Sussistono i presupposti di Legge per la pronuncia di divorzio ex art. 3, comma 1, n. 2), lett. b) L.
1.12.1970 n. 898; infatti, la domanda congiunta dei coniugi indica compiutamente le condizioni inerenti i rapporti personali ed economici.
PER QUESTI MOTIVI
il Tribunale di Busto Arsizio Sezione I civile, in composizione collegiale, definitivamente pronunciando:
DICHIARA lo scioglimento / la cessazione degli effetti civili del matrimonio contratto dai coniugi in Comignago il 19.09.2009 atto n. 35 parte II serie A in Somma
Lombardo (VA), con atto iscritto/trascritto nei registri dello Stato Civile del
Comune di Comignago alle condizioni stabilite dalle parti, come indicate in parte narrativa, da intendersi qui trascritte;
DÀ ATTO che le parti hanno rinunciato alla impugnazione della odierna sentenza.

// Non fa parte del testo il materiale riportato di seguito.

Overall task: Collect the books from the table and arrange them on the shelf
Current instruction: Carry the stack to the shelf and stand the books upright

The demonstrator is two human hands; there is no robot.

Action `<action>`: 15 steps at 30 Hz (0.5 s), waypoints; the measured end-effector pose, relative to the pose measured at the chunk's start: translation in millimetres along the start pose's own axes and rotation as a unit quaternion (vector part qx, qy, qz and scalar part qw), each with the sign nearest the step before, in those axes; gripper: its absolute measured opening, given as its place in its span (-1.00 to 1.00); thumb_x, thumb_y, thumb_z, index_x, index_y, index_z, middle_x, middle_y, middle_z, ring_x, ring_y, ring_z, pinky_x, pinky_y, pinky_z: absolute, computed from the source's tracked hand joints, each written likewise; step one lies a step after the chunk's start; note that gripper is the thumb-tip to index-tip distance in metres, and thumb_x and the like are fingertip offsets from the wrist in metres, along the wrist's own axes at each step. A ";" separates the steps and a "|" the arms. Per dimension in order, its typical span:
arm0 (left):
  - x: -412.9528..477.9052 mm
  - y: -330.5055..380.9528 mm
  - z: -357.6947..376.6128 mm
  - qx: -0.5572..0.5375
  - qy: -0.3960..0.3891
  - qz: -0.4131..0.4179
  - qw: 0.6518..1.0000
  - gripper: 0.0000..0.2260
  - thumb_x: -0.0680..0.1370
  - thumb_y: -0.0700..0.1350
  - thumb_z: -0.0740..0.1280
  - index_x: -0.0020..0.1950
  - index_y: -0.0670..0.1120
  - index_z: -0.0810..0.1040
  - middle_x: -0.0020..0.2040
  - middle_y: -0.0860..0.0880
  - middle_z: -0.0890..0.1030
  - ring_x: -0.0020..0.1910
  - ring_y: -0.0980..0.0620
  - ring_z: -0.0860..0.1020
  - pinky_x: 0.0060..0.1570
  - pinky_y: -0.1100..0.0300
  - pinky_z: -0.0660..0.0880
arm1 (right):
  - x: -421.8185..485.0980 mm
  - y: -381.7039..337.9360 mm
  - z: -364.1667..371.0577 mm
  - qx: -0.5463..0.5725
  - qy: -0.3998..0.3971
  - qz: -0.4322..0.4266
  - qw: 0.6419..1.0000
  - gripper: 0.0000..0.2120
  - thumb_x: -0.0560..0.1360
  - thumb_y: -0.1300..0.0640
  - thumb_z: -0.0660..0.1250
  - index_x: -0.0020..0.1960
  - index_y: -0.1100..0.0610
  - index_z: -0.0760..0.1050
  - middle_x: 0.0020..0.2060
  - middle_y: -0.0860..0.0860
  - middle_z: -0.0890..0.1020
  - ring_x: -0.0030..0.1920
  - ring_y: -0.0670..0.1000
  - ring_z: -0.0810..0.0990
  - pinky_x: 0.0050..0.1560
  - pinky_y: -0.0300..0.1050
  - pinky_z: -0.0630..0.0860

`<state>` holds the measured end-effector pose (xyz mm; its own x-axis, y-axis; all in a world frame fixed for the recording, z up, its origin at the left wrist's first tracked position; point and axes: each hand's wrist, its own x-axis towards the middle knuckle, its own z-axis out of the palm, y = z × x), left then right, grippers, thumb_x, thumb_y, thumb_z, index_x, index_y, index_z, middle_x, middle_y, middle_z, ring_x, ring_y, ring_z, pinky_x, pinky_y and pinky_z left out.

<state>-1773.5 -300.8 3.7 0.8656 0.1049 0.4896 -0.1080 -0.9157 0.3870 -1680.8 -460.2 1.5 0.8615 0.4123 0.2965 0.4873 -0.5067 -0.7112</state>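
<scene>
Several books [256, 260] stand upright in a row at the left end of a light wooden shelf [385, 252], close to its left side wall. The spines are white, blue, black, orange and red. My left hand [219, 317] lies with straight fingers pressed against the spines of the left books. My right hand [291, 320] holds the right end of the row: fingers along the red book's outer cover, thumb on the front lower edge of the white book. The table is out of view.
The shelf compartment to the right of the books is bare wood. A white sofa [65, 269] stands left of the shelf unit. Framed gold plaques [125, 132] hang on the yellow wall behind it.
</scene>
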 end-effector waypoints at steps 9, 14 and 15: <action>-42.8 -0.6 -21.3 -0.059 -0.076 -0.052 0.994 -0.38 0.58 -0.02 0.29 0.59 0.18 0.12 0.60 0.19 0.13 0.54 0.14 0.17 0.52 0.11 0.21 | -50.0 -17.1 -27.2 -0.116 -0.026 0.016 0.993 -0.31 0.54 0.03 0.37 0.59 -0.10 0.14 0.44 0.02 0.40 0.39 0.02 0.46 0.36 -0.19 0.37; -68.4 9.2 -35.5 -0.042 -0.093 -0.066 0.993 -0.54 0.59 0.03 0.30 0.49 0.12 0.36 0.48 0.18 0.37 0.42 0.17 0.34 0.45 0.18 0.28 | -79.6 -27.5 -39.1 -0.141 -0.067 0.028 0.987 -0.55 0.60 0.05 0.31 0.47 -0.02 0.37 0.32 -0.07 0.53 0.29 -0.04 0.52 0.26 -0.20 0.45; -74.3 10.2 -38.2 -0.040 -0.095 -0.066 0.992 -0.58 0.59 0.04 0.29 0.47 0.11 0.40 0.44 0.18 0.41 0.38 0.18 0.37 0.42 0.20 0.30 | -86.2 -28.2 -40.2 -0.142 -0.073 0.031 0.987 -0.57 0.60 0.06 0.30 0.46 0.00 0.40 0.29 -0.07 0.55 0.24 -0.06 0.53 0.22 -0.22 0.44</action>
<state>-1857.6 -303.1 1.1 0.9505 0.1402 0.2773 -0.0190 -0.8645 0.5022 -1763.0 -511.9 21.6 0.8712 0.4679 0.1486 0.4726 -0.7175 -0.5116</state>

MANDA alla Cancelleria perché trasmetta copia autentica del dispositivo della sentenza, passata in giudicato, al competente Ufficiale di Stato Civile perché provveda alle annotazioni e agli ulteriori incombenti di Legge.
Così deciso in Busto Arsizio nella Camera di Consiglio del _____12.2.2025______.
Il Presidente Relatore
Dott. Santangelo
Il presente provvedimento non è destinato alla diffusione.
Pag. 4 di 5 In caso di pubblicazione dovranno essere epurati i dati sensibili, ex art. 52 l. 196\03 s.m.i.